Comprendre la valeur artistique d'une photographie revient à explorer trois dimensions :
le regard du photographe,
l’intention artistique,
la réception par le spectateur.

En tant que photographe-auteur, cette question guide ma démarche : révéler, même dans les sujets les plus modestes, ce que l’œil ne voit pas, et faire que l'ordinaire soit moins ordinaire dans une perspective artistique.
I. Le regard : la source de l’originalité photographique
1. Voir autrement : la base de toute photographie originale
Aujourd’hui, tout le monde sait faire une image “belle” ou "sympa". Faire une jolie photo est à la portée de tous. Et avec les smartphones tout est rendu plus facile et plus immédiat.

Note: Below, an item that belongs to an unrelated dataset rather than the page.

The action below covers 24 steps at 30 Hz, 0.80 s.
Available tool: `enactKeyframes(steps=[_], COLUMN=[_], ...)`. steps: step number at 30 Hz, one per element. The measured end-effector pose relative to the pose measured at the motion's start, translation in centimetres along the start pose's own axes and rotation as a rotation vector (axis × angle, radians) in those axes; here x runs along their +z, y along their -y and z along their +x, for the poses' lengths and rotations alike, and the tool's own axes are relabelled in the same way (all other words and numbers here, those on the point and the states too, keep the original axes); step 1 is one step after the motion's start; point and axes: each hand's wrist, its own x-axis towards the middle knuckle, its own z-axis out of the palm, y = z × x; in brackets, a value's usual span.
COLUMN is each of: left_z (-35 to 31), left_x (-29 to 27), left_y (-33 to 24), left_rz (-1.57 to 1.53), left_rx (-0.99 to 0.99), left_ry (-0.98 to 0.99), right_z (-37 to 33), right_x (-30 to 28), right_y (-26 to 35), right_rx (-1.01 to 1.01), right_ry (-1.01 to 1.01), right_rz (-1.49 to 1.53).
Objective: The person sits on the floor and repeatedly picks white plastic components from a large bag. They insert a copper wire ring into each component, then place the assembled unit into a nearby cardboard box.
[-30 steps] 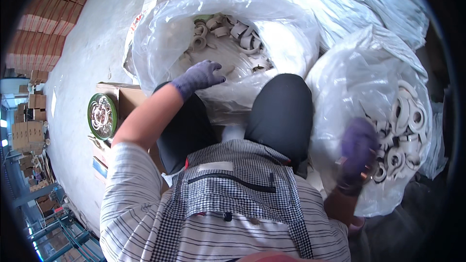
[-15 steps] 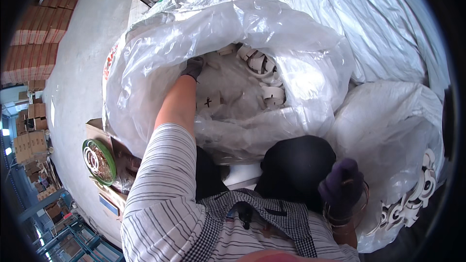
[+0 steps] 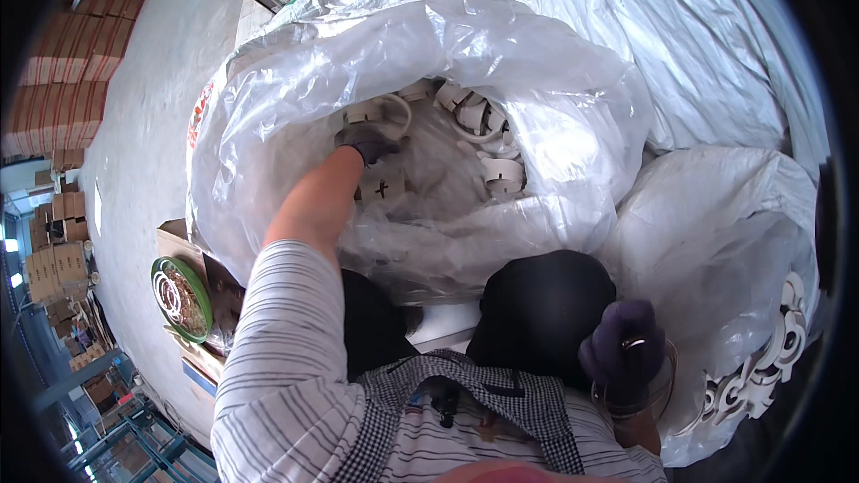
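Work looks part done, I'd say: lots of white round plastic rings (image 3: pixel 503 174) lie in the big clear plastic bag (image 3: pixel 573 63) up front, & more white cut rings (image 3: pixel 765 376) sit in the cloudy white plastic bag (image 3: pixel 716 192) on the R. Neither bunch is in neat rows, so prob. plenty is left.

L hand (image 3: pixel 371 143), in a dark gray-purple glove, is down inside the front bag, near its L side. One pale thin hoop (image 3: pixel 408 116) is just past it. L arm goes fwd, a bit bent, w/ its striped sleeve (image 3: pixel 300 304) outside the bag. R arm is bent close to the body. R hand (image 3: pixel 624 351), in a purple glove, is up by the black R knee (image 3: pixel 555 295), fingers curled in, w/ a thin shiny band by them. Can't tell if either hand grips anything, b/c L fingers are half hid & R ones are too dark.
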Motion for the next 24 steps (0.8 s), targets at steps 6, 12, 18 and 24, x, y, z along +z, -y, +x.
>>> enactKeyframes(steps=[6, 12, 18, 24], left_z=[-16.9, -33.8, -37.2, -39.9], left_x=[-3.1, 0.4, 7.2, 7.9], left_y=[-9.7, -15.9, -19.7, -20.4], left_rz=[-0.681, -0.049, 0.116, -0.315], left_rx=[0.269, 1.133, 1.482, 1.365], left_ry=[0.406, -0.479, -0.693, -0.417], right_z=[-0.1, -0.2, -2.0, -3.9], right_x=[1.7, 2.2, 3.4, 3.1], right_y=[0.1, 0.0, 1.6, 1.0], right_rx=[-0.033, -0.238, -0.221, -0.187], right_ry=[0.011, -0.225, -0.213, -0.258], right_rz=[-0.164, -0.451, -0.43, -0.457])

Mais une photographie originale naît d’autre chose : un regard singulier, qui se traduira par une composition inhabituelle, l'utilisation particulière de la lumière ou encore par la capacité du photographe à exprimer quelque chose qui n'existe pas matériellement dans l'image. L'aptitude du photographe-auteur à créer une atmosphère spéciale joue aussi beaucoup sur l'impression laissée par la photo proposée au regard.
Dans mes séries sur l’architecture et l’urbanisme, je cherche précisément cela : faire émerger la poésie de l’ordinaire, les formes minimalistes disséminées dans la ville, sur un mur, une porte ou encore dans le détail d'une automobile ancienne. Pour moi, il n'y a pas de petit sujet en photographie.
2. L’œil du photographe-auteur
Si en tant que photographe-auteur je conserve un regard documentaire sur le monde qui m'entoure, j'interprète plus que je n'illustre. Je me considère comme un témoin subjectif des choses urbaines.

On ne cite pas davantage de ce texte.